• [WHAT YOU ARE ASKED TO DO] "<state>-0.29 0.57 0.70" appears in one line of the listing below; retype that line and every later line exactly, stopping at the end, and nothing else.

• [DATASET CONTENT]
_____

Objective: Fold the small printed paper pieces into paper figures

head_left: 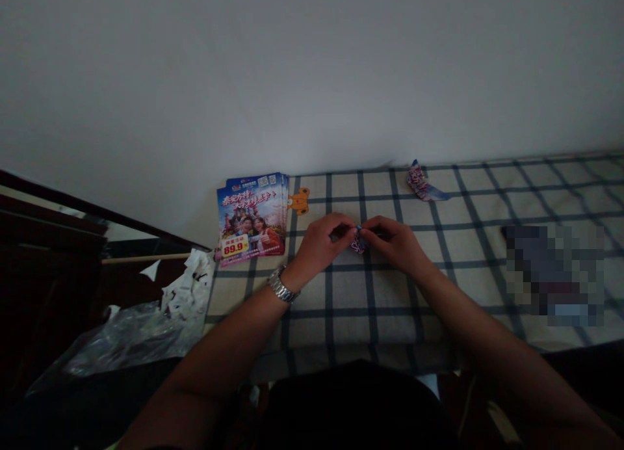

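Between my two hands is a small folded paper piece (358, 243), printed in blue, red and white. My left hand (327, 237), with a metal watch on its wrist, pinches its upper left edge. My right hand (387, 238) pinches the same piece from the right, fingertips close to the left ones. Both hands rest low over the checked tablecloth (312, 313). Left of them lies a stack of printed flyers (253, 222) with a blue top and a yellow price box. Behind my fingers, the exact folds cannot be made out.
A second folded paper piece (422, 182) in similar colours lies at the back, near the wall. An orange cartoon figure (299, 201) sits beside the flyers. To the right is a blurred-out dark object (550, 268). Clear plastic (121, 336) and torn white paper (188, 287) lie at the left.
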A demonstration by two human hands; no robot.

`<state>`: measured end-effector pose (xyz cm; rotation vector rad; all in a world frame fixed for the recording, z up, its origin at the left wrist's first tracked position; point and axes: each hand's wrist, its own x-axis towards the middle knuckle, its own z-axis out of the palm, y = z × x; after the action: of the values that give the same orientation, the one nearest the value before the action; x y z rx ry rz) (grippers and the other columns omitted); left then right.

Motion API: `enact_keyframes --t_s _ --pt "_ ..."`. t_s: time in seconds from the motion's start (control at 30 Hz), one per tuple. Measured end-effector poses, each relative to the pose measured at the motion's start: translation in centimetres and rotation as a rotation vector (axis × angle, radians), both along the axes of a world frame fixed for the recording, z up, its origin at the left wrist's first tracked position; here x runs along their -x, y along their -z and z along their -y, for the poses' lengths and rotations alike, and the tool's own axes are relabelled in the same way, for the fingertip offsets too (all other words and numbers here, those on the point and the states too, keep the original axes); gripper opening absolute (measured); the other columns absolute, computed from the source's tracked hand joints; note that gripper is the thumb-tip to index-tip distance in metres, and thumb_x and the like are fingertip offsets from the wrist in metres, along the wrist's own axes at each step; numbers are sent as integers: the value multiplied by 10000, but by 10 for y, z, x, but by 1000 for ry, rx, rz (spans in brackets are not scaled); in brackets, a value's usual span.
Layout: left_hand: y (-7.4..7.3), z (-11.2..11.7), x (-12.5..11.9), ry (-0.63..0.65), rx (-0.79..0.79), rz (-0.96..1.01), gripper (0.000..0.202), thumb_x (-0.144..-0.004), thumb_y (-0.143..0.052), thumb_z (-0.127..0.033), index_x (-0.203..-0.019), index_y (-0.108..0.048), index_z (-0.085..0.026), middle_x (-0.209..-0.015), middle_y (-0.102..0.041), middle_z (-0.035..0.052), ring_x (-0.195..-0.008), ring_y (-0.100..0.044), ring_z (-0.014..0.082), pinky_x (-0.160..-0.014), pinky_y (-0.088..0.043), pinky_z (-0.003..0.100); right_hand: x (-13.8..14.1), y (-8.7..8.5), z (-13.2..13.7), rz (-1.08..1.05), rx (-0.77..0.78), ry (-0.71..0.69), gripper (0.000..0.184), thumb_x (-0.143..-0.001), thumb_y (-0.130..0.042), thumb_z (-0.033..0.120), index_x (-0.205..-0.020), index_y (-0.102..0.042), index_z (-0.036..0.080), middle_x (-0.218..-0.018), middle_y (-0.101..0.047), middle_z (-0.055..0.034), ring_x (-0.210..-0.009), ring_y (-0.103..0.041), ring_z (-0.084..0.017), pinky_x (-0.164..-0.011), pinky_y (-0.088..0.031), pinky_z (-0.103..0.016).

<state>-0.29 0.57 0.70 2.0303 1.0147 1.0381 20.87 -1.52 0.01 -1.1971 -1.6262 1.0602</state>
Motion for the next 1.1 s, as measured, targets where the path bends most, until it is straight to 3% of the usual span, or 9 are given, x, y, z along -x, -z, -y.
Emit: enact_keyframes --t_s 0.37,0.87,1.1 --pt "3 -3 3 -10 -60 -38 57 -989 -662 -263 -972 -694 -219 -879 -685 -1 -808 -652 145 -758 -520 278 0 -2 2 -4 -6 -20 258 -940 -711 473 -1045 -716 238 -954 -784 -44 -871 -762 -204 -805 -647 -349" --pt "-2 0 4 13 -42 -66 128 -999 -689 -298 -1108 -710 -234 -1008 -708 22 -894 -690 149 -796 -576 277 -4 -1 0 163 -139 37 244 -964 -684 455 -1067 -739 241 -981 -777 -57 -888 -759 -223 -808 -659 -372" --pt "-1 1 4 -4 -54 -73 68 -993 -700 -284 -1022 -722 -227 -966 -719 17 -881 -681 152 -800 -561 293 -6 1 -2 215 -182 22 265 -971 -667 486 -1051 -750 248 -974 -771 -64 -883 -748 -236 -796 -649 -391"
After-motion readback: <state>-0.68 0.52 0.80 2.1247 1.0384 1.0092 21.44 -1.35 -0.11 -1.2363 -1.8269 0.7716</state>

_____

• [WRITTEN ANSWER]
<state>-0.29 0.57 0.70 2.0303 1.0147 1.0381 20.87 -1.52 0.01 -1.1971 -1.6262 1.0602</state>
Motion for the next 1.1 s, as measured, targets where the path bends most, until it is straight to 3% of the usual span, or 9 are given, x, y, z along -x, -z, -y.
Emit: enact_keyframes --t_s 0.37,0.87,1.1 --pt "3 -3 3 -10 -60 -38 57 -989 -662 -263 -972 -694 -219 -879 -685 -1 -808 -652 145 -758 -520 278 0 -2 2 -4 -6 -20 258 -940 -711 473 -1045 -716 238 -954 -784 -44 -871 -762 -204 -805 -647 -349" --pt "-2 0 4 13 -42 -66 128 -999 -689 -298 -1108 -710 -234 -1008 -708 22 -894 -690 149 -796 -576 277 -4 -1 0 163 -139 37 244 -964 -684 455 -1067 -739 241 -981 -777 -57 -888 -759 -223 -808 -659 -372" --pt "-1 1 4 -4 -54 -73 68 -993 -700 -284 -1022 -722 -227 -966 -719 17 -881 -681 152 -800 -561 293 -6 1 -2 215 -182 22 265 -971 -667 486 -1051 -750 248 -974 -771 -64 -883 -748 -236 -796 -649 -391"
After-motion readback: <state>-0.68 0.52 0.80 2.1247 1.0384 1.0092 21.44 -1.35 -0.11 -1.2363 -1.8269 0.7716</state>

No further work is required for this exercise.